7. DSP Merill Lynch Limited, on 10th November, 1998, on behalf of the CICC, made an application to the SEBI in respect of acquisition of further 14% of the shares and sought an exemption under regulation 3 of the SEBI Takeover Regulations, 1997.
8. Sometime in November, 1998, appellants raised query and pointed out that the SEBI Takeover Regulations, 1997, were applicable and the respondents were under an obligation to file a Report under regulation 3(4) of the SEBI Takeover Regulations, 1997. The respondents (CICC), by its letter dated 3rd December, 1998, replied that basic formalities had been complied with, before the SEBI Takeover Regulations, 1997 came into force. Respondents (CICC), also expressed that they understood that it was not necessary to submit a Report and, therefore, its non-compliances with those requirements were unintentional. The respondents, however, submitted the requisite Report by its letter, dated 3rd December, 1998. The appellants had accepted the said Report which was filed admittedly, beyond 529 days.

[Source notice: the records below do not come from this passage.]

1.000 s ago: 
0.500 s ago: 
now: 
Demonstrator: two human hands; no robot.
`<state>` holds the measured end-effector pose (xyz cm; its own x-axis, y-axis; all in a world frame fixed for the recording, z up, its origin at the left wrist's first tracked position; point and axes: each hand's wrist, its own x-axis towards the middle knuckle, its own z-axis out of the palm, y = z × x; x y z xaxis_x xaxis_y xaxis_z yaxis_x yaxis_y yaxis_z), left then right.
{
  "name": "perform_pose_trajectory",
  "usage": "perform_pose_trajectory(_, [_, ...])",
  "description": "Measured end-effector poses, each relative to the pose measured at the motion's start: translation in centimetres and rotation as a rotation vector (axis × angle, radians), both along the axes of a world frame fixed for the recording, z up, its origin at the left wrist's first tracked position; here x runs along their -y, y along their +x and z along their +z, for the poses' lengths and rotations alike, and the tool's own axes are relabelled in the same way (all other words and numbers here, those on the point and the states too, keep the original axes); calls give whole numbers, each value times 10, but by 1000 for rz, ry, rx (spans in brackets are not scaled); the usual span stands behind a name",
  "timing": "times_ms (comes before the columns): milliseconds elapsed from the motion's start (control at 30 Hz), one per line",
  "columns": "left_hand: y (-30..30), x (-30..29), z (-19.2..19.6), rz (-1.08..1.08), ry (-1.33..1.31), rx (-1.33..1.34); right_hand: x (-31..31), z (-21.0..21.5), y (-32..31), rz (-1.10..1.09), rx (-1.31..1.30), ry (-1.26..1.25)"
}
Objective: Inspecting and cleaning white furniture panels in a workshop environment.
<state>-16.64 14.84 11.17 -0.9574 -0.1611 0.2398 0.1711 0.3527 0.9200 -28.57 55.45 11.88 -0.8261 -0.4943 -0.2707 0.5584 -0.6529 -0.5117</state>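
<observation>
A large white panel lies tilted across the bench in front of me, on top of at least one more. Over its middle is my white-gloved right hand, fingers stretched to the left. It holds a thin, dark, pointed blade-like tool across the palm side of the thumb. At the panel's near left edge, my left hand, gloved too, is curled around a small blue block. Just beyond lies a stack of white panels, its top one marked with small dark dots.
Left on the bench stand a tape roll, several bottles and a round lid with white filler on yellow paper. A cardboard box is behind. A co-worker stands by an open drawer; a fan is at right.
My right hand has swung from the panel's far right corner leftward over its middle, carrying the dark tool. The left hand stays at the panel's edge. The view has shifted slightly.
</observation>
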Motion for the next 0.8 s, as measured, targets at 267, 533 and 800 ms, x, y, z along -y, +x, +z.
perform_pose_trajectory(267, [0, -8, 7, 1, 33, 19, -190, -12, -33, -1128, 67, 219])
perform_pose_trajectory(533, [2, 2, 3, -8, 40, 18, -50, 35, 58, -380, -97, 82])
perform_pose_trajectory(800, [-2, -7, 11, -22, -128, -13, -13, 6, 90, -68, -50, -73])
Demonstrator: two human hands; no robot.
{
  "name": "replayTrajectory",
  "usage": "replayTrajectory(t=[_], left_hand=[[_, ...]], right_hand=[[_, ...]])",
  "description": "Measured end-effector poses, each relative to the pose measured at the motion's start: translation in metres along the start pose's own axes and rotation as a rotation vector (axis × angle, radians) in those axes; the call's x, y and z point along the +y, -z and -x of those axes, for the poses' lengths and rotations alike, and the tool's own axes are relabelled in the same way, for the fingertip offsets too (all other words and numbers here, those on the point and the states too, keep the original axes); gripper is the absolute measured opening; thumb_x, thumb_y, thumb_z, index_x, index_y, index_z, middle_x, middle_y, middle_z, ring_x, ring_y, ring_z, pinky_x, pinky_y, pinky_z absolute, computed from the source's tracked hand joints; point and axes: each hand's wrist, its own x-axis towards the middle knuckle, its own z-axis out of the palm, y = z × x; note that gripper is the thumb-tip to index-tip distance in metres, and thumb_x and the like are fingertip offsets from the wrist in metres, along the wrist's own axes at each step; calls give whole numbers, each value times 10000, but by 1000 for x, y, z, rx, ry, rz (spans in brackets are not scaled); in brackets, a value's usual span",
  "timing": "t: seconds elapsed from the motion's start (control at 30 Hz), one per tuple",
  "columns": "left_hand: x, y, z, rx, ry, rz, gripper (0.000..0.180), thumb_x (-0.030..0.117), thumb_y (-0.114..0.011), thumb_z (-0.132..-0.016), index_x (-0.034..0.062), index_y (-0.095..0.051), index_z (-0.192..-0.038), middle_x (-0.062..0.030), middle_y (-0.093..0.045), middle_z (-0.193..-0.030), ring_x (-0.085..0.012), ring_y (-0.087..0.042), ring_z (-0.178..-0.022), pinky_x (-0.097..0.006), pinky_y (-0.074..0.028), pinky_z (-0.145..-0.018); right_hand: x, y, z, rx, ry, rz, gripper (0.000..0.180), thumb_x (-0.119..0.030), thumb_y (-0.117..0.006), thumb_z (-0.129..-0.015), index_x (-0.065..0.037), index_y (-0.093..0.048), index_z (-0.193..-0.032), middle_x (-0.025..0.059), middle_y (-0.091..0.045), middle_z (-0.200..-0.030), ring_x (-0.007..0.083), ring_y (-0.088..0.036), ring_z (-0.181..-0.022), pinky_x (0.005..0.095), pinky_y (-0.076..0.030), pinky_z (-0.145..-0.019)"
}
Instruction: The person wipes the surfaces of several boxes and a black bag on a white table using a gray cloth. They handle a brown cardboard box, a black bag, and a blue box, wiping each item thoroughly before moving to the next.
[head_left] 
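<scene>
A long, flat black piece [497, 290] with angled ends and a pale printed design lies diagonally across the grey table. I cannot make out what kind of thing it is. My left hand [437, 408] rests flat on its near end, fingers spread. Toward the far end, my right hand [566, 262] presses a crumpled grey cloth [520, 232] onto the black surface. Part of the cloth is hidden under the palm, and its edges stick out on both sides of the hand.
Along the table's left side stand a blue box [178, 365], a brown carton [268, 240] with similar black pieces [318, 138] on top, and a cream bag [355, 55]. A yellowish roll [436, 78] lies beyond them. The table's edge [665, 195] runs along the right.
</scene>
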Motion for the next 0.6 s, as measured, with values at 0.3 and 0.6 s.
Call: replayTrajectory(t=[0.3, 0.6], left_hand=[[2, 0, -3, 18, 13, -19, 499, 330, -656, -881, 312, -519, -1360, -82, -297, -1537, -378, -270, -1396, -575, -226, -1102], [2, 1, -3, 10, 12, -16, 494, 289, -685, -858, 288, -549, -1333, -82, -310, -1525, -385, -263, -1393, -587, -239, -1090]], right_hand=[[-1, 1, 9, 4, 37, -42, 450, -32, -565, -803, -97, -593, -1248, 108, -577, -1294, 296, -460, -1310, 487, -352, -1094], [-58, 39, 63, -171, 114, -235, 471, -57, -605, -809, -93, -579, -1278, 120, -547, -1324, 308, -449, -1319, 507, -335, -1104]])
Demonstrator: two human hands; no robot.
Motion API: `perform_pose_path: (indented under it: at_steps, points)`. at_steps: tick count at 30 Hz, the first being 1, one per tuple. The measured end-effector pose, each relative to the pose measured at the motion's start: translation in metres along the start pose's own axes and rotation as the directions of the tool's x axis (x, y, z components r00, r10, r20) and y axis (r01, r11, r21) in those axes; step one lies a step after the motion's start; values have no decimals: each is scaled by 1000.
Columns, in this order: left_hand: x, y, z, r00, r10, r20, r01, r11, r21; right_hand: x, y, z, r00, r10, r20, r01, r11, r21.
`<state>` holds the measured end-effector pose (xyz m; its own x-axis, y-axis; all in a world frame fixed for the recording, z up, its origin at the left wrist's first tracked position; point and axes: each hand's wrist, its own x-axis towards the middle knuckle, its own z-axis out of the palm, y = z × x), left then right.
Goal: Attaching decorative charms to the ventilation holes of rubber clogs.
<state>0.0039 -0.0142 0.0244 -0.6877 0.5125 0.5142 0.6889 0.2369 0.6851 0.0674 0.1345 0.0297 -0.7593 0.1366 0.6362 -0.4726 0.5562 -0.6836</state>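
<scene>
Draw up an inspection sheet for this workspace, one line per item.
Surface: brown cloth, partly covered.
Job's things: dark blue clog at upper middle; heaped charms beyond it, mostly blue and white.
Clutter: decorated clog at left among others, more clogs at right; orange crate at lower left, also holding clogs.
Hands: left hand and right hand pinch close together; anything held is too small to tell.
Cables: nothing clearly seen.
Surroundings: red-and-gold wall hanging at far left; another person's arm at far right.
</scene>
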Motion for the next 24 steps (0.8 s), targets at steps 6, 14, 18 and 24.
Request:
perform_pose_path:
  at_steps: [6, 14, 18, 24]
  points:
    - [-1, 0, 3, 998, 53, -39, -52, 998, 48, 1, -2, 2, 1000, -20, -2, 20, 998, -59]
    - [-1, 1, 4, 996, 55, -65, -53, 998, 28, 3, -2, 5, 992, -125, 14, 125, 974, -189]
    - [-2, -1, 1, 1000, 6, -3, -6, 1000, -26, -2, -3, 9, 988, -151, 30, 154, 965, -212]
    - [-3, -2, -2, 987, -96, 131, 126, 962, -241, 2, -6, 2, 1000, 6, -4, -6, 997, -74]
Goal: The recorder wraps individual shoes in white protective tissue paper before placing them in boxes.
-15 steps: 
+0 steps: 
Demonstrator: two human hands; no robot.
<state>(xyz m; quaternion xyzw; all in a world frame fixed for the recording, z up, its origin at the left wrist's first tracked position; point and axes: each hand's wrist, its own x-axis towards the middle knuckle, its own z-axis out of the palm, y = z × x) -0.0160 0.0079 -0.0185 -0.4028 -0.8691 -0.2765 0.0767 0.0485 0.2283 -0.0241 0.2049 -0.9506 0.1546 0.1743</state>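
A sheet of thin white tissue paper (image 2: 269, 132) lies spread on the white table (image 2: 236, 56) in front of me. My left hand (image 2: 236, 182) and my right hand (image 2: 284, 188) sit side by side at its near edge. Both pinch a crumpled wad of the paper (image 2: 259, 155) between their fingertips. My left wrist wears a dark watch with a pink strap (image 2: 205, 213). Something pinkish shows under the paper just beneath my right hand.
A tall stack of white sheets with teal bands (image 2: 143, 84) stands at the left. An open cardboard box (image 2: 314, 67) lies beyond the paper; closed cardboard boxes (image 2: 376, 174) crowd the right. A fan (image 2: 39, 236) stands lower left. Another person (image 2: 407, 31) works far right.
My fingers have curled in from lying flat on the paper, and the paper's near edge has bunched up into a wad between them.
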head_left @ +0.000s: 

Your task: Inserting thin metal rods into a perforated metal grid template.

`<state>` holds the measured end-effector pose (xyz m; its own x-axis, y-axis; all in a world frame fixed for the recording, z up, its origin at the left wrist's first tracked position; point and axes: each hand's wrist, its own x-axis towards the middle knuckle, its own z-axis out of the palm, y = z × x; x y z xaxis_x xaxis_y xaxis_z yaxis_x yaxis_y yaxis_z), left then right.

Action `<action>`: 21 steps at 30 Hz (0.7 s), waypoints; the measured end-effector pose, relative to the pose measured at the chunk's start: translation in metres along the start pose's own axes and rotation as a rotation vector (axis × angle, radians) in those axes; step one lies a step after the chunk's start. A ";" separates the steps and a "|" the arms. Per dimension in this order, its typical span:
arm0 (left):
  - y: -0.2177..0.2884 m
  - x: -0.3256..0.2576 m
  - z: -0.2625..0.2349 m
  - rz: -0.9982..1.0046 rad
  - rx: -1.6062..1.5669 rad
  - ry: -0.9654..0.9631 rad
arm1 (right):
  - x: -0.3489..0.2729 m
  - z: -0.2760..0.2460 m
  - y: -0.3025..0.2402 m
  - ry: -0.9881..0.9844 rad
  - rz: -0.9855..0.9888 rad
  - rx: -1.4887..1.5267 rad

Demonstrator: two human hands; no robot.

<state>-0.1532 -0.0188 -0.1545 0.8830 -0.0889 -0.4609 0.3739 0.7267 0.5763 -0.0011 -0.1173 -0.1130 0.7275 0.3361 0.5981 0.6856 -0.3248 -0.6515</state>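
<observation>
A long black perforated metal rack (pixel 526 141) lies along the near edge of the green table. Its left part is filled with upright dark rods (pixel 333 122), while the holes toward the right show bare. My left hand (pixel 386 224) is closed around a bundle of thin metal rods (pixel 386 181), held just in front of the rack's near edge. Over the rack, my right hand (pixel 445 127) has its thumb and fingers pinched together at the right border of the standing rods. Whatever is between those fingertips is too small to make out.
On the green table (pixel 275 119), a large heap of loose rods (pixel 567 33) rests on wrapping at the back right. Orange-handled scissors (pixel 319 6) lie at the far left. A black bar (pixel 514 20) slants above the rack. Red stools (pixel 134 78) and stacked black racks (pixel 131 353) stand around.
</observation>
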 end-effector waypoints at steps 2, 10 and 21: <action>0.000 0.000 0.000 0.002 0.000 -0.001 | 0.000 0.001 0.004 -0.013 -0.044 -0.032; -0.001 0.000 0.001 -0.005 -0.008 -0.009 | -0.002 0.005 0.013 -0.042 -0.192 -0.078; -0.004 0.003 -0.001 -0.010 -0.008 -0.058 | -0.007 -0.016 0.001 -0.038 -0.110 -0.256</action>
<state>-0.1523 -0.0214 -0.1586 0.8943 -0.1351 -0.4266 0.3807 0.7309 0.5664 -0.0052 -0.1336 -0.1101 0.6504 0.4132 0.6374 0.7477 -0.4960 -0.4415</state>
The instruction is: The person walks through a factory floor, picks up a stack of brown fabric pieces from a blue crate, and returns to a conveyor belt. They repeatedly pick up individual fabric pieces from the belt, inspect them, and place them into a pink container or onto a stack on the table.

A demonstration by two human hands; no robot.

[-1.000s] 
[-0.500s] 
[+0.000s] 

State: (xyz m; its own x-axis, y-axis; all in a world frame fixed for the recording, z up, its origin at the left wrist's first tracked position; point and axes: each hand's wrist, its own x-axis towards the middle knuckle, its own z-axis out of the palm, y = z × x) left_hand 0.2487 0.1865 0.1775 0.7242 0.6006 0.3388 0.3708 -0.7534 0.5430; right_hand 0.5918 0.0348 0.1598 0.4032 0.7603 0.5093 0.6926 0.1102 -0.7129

The Report ought to have been filed on 22nd June, 1997. The appellants, on 7th December, 1998, by a reasoned order, granted exemption to the (CICC) respondents from making a public offer for a minimum of 20% of the CIL and granted the permission to make a public offer for the acquisition of 14% of the shares in the CIL, as per the then applicable SEBI Takeover Regulations, 1997. The actual allotment of acquisition took place on 4th March, 1997, after 20-2-1997, ie., effective date of the SEBI Takeover Regulations, 1997.
9. The Adjudicating Officer had been appointed by the appellants by the orders dated 30th September, 1999 and 10th December, 1999, to conduct an inquiry into the matter, pursuant to Section 15-I, read with the SEBI (Procedure for Holding Enquiry and Imposing Penalties by Adjudicating Officer) Rules, 1995. The appellants, pursuant to Sections 15A, 15H of the SEBI Act, read with regulations 3(4), 11 of the SEBI Takeover Regulations 1997, issued show-cause notice to conduct an inquiry into the alleged contraventions by the respondents, in the matter of acquisition of said Preferential Shares in the year 1997. The said show-cause notice dated 8th February, 2000 was duly received and replied by the respondents, and submissions were sent by letter dated 4th March, 2000 and 8th August, 2000. The matter was heard by the Adjudicating Officer on 15th April, 2000, 19th April, 2000 and 2nd May, 2000 and after hearing both the parties, considering the material and evidence on the record including then existing provisions, levied a restricted, lumpsum penalty of Rs. 1,50,000 on the respondents. No penalty was levied on the respondents for the breach of Section 15H(ii) of the SEBI Act.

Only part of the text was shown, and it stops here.